• _Required action_:
From the first record to the last, write each one out again exactly.

• _Data excerpts_:

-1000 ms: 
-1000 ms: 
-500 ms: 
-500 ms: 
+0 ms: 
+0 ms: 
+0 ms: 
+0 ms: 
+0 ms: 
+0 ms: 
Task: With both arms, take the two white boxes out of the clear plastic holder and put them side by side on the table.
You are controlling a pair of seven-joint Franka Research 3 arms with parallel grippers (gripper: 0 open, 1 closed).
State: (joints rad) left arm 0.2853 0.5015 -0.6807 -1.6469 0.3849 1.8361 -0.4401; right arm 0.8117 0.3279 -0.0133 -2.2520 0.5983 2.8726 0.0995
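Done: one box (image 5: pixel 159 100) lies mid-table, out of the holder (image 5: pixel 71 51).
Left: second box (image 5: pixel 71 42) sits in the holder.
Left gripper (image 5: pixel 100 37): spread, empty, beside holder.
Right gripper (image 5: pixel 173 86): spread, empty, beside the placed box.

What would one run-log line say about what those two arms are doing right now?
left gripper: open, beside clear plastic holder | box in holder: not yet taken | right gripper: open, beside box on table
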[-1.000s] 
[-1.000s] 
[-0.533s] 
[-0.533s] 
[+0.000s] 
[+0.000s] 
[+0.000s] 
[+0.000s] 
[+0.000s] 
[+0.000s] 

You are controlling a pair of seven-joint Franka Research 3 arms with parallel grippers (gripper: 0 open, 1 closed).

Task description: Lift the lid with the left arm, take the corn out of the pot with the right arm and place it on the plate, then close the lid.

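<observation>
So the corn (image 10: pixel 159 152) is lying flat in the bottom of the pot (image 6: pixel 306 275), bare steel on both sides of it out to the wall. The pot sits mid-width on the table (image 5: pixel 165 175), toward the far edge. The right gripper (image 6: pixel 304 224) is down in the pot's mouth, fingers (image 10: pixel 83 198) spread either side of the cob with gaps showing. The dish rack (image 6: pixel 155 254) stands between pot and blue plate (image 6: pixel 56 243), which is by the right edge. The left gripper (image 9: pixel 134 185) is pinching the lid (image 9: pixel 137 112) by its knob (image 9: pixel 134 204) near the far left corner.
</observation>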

• _Your response_:
-1000 ms: 
-1000 ms: 
-500 ms: 
-500 ms: 
+0 ms: 
+0 ms: 
+0 ms: 
+0 ms: 
+0 ms: 
+0 ms: 
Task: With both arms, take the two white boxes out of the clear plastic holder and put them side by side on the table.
You are controlling a pair of seven-joint Franka Research 3 arms with parallel grippers (gripper: 0 open, 1 closed).
State: (joints rad) left arm 0.2853 0.5015 -0.6807 -1.6469 0.3849 1.8361 -0.4401; right arm 0.8117 0.3279 -0.0133 -2.2520 0.5983 2.8726 0.0995
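Done: one box (image 5: pixel 159 100) lies mid-table, out of the holder (image 5: pixel 71 51).
Left: second box (image 5: pixel 71 42) sits in the holder.
Left gripper (image 5: pixel 100 37): spread, empty, beside holder.
Right gripper (image 5: pixel 173 86): spread, empty, beside the placed box.

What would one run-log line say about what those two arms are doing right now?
left gripper: open, beside clear plastic holder | box in holder: not yet taken | right gripper: open, beside box on table
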[-1.000s] 
[-1.000s] 
[-0.533s] 
[-0.533s] 
[+0.000s] 
[+0.000s] 
[+0.000s] 
[+0.000s] 
[+0.000s] 
[+0.000s] 

You are controlling a pair of seven-joint Franka Research 3 arms with parallel grippers (gripper: 0 open, 1 closed).

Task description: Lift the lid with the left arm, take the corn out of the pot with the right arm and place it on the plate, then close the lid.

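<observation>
So the corn (image 10: pixel 159 152) is lying flat in the bottom of the pot (image 6: pixel 306 275), bare steel on both sides of it out to the wall. The pot sits mid-width on the table (image 5: pixel 165 175), toward the far edge. The right gripper (image 6: pixel 304 224) is down in the pot's mouth, fingers (image 10: pixel 83 198) spread either side of the cob with gaps showing. The dish rack (image 6: pixel 155 254) stands between pot and blue plate (image 6: pixel 56 243), which is by the right edge. The left gripper (image 9: pixel 134 185) is pinching the lid (image 9: pixel 137 112) by its knob (image 9: pixel 134 204) near the far left corner.
</observation>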

This output is complete.